• YOUR GOAL
A complete answer includes every line below with the word "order".

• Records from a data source
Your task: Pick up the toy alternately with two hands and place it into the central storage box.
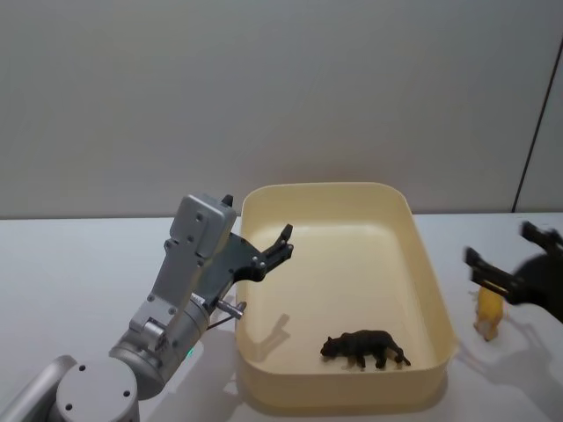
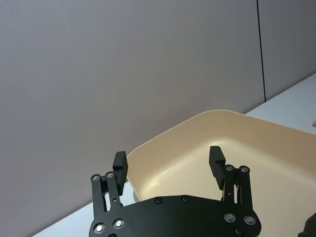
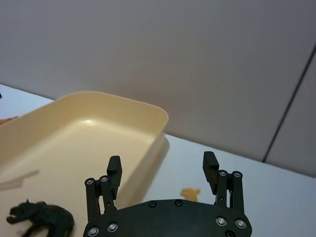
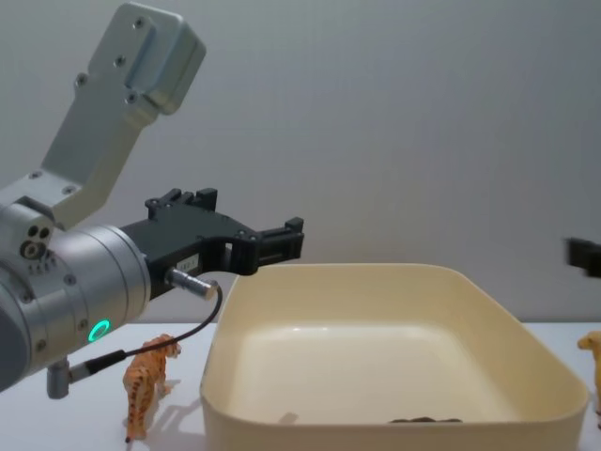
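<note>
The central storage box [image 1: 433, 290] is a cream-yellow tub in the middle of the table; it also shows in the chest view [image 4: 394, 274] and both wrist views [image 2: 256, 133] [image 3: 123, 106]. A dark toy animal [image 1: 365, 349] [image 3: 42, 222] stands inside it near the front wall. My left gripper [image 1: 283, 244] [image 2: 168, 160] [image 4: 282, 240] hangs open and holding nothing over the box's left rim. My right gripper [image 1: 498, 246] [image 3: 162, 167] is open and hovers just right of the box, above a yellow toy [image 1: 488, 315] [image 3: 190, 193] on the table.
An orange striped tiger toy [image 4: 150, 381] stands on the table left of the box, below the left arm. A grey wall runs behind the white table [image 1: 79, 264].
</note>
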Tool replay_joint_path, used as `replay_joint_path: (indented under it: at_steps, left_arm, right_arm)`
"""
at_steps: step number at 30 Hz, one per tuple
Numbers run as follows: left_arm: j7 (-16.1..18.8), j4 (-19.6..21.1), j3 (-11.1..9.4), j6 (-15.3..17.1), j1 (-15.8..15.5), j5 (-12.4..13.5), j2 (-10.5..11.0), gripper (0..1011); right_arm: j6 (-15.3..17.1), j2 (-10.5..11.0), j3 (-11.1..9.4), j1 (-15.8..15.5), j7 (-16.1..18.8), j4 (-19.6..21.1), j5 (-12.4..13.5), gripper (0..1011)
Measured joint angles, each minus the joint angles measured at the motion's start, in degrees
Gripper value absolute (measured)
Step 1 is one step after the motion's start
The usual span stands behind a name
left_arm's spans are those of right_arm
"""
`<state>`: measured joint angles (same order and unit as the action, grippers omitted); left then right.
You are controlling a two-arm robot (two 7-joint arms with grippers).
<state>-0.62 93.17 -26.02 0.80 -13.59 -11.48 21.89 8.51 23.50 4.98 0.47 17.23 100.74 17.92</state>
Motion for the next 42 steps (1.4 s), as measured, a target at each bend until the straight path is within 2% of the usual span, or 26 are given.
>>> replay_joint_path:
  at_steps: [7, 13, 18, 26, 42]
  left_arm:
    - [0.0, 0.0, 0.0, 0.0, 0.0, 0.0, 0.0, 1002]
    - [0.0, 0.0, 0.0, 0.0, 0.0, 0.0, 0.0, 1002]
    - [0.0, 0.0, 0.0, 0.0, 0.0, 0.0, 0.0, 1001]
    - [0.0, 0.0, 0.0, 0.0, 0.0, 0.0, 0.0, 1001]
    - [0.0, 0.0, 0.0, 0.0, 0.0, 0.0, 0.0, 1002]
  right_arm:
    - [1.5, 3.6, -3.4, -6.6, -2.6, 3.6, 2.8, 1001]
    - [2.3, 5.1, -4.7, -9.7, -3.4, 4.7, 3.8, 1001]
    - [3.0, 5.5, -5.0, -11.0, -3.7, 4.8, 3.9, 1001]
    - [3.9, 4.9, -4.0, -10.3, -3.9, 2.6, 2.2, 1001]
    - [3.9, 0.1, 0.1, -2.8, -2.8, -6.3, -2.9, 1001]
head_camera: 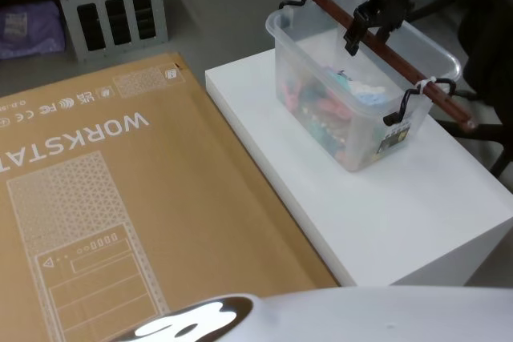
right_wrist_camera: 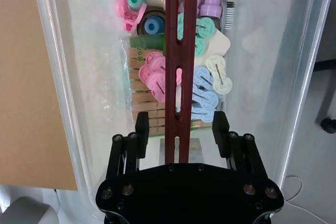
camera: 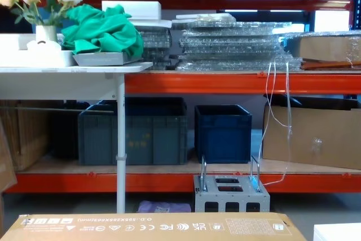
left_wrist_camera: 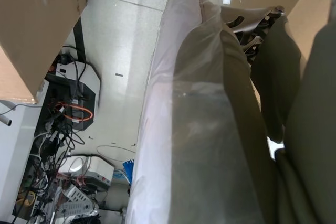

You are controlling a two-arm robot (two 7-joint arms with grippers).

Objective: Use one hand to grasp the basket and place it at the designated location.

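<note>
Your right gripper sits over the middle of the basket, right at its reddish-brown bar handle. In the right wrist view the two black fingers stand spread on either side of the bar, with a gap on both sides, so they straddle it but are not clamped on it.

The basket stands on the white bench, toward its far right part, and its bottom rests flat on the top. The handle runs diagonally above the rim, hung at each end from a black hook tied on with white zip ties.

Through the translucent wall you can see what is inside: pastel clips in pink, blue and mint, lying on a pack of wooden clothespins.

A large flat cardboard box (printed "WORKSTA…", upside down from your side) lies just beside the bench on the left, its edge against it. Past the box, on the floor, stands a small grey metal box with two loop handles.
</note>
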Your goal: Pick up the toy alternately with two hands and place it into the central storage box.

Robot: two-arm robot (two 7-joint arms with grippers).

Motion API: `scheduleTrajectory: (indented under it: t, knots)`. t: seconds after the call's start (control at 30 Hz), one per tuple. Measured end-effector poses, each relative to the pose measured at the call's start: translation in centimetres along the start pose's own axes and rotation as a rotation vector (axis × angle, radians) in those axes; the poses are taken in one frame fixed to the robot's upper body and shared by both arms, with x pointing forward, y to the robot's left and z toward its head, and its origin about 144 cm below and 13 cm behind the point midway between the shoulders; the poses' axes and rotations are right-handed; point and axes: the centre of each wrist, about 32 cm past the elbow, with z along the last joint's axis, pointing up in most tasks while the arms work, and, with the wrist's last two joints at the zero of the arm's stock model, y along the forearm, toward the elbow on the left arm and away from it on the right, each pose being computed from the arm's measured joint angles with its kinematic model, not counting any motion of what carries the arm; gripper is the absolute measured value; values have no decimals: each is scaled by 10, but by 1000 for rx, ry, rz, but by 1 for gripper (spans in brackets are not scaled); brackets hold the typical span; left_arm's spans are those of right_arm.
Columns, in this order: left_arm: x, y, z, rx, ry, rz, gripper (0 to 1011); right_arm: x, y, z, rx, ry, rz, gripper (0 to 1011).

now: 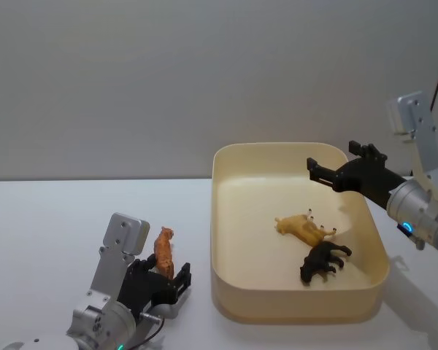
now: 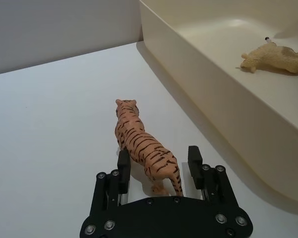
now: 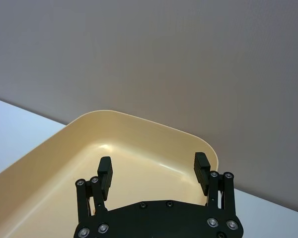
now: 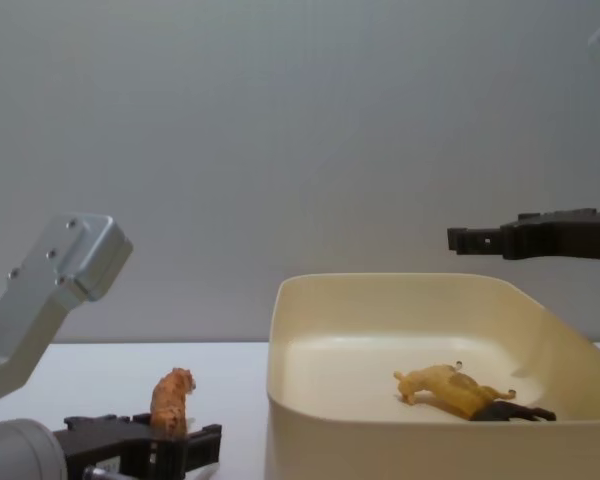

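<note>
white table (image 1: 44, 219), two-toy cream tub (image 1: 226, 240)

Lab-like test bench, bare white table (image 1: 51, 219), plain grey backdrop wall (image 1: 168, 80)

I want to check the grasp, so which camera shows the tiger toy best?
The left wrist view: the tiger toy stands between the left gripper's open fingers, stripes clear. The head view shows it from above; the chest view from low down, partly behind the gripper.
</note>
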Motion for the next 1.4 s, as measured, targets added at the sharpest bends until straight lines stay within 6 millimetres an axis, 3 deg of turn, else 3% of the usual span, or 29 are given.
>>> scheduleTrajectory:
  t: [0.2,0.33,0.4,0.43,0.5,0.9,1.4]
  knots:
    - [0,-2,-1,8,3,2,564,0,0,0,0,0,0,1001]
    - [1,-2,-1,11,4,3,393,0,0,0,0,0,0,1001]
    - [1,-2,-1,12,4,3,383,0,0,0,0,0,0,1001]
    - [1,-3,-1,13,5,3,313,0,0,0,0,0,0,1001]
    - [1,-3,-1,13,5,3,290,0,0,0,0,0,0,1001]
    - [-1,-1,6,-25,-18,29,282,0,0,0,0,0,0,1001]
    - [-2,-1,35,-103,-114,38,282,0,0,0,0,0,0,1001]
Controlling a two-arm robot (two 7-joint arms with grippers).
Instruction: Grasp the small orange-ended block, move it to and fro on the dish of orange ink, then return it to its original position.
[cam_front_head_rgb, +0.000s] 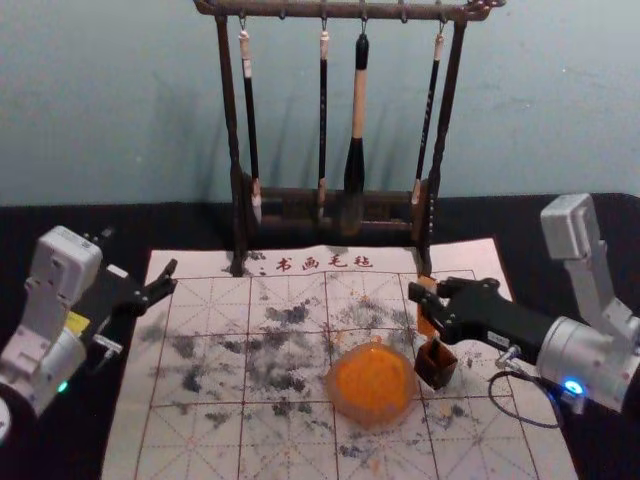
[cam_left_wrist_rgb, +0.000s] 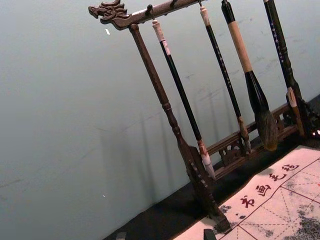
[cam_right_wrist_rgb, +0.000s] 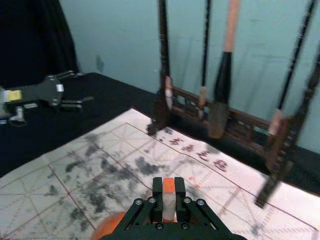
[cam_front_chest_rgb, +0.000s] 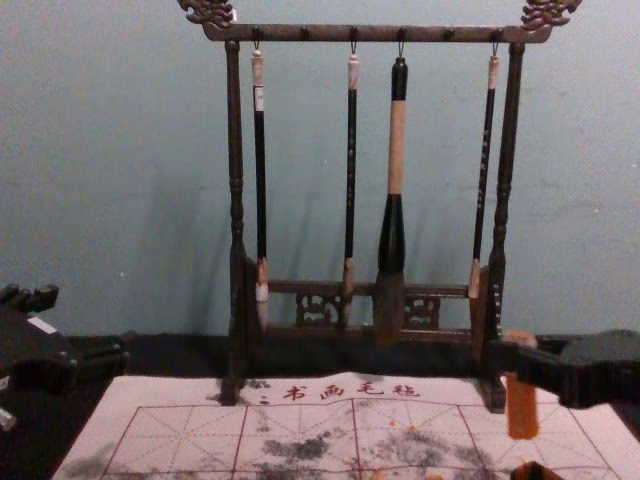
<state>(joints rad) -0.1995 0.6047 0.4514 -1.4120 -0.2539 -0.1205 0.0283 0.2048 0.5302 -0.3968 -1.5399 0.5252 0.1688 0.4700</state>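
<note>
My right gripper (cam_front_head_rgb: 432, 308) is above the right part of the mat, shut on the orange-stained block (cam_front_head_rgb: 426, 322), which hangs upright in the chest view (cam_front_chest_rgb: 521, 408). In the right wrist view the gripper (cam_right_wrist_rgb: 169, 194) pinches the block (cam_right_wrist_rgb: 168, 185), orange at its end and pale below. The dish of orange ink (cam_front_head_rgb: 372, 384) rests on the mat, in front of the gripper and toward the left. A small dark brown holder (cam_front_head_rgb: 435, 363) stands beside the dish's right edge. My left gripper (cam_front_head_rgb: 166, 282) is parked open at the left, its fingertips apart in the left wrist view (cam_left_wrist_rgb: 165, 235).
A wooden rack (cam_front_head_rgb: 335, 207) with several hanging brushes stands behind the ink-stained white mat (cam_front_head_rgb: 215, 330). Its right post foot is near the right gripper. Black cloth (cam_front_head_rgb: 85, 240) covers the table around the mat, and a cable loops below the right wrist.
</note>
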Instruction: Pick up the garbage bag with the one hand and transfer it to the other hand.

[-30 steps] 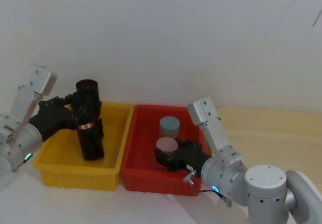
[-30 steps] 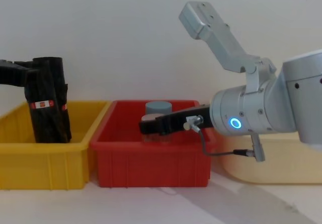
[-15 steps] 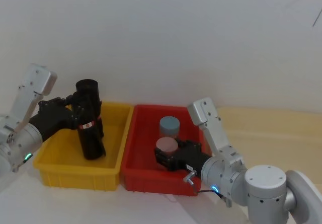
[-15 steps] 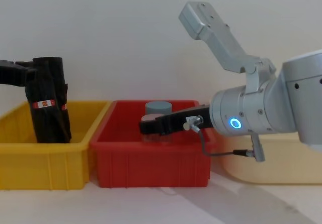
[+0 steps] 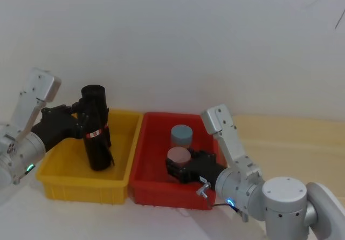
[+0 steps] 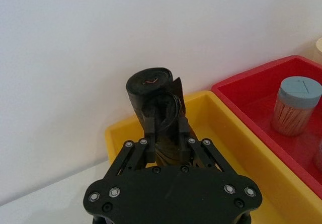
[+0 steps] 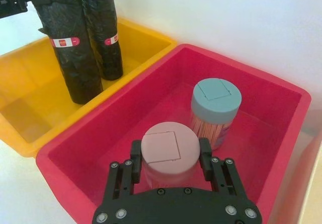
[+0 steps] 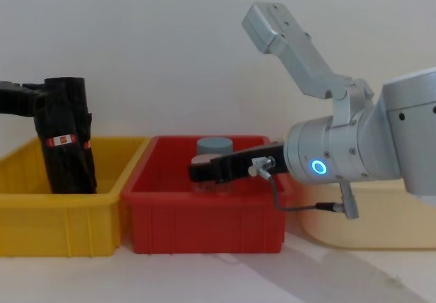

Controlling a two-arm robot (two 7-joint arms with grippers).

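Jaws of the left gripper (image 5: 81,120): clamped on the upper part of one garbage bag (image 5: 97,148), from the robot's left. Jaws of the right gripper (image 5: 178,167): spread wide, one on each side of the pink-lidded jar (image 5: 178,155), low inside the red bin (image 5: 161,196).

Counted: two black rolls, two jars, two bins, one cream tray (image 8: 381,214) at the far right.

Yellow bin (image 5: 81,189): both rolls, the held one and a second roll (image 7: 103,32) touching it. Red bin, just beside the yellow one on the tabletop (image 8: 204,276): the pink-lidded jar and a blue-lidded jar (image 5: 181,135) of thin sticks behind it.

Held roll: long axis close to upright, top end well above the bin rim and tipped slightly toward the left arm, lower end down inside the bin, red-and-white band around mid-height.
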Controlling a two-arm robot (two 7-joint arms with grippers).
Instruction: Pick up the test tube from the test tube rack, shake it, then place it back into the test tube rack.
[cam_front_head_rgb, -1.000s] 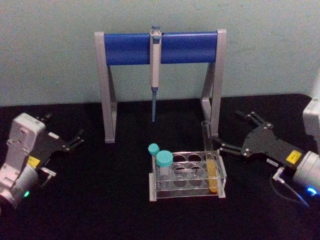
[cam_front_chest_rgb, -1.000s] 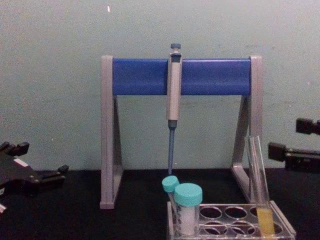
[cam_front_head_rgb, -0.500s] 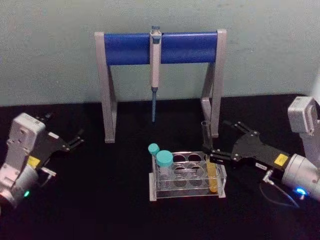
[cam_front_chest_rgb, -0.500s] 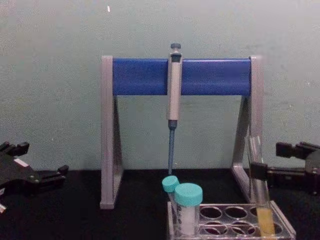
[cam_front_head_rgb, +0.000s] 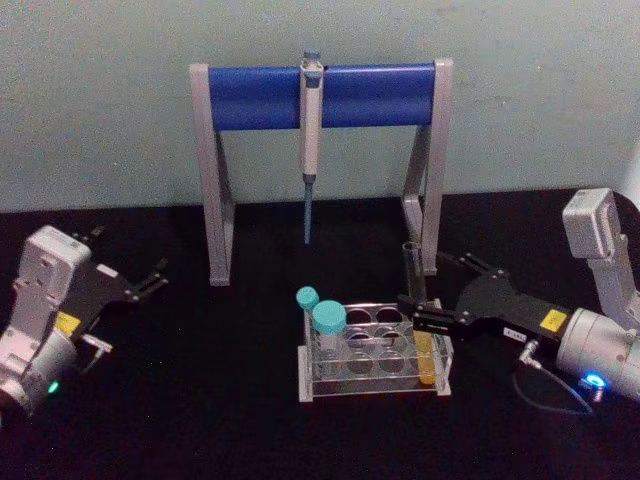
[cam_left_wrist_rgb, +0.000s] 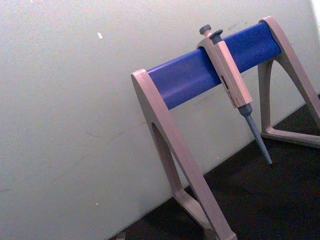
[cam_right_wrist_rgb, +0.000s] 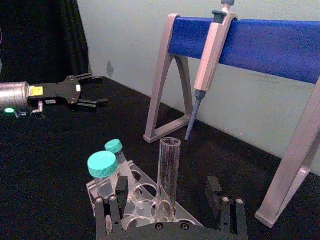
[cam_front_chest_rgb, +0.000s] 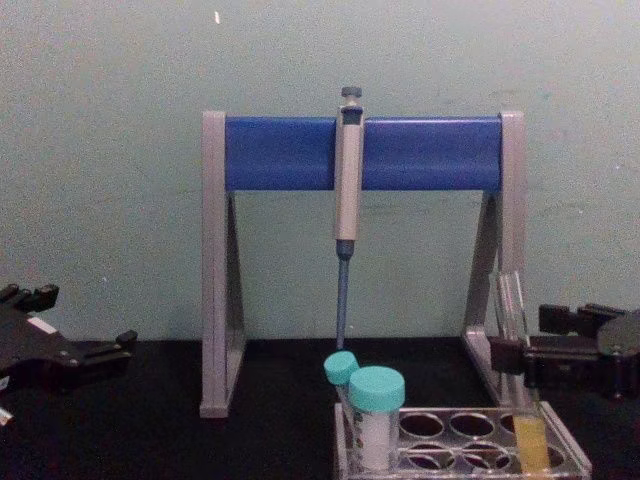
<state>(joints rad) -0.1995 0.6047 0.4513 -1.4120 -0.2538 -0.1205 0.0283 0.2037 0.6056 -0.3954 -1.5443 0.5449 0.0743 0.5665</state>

• SOLUTION TO THIS PROBLEM
`<state>`: measured joint angles (same order and unit as the action, grippers omitted); left then right.
Columns, in this order: left_arm: x, y, z, rx, ry, rz, gripper (0 to 1011); right_arm: x, y, z, rx, ry, rz, gripper (0 to 1011).

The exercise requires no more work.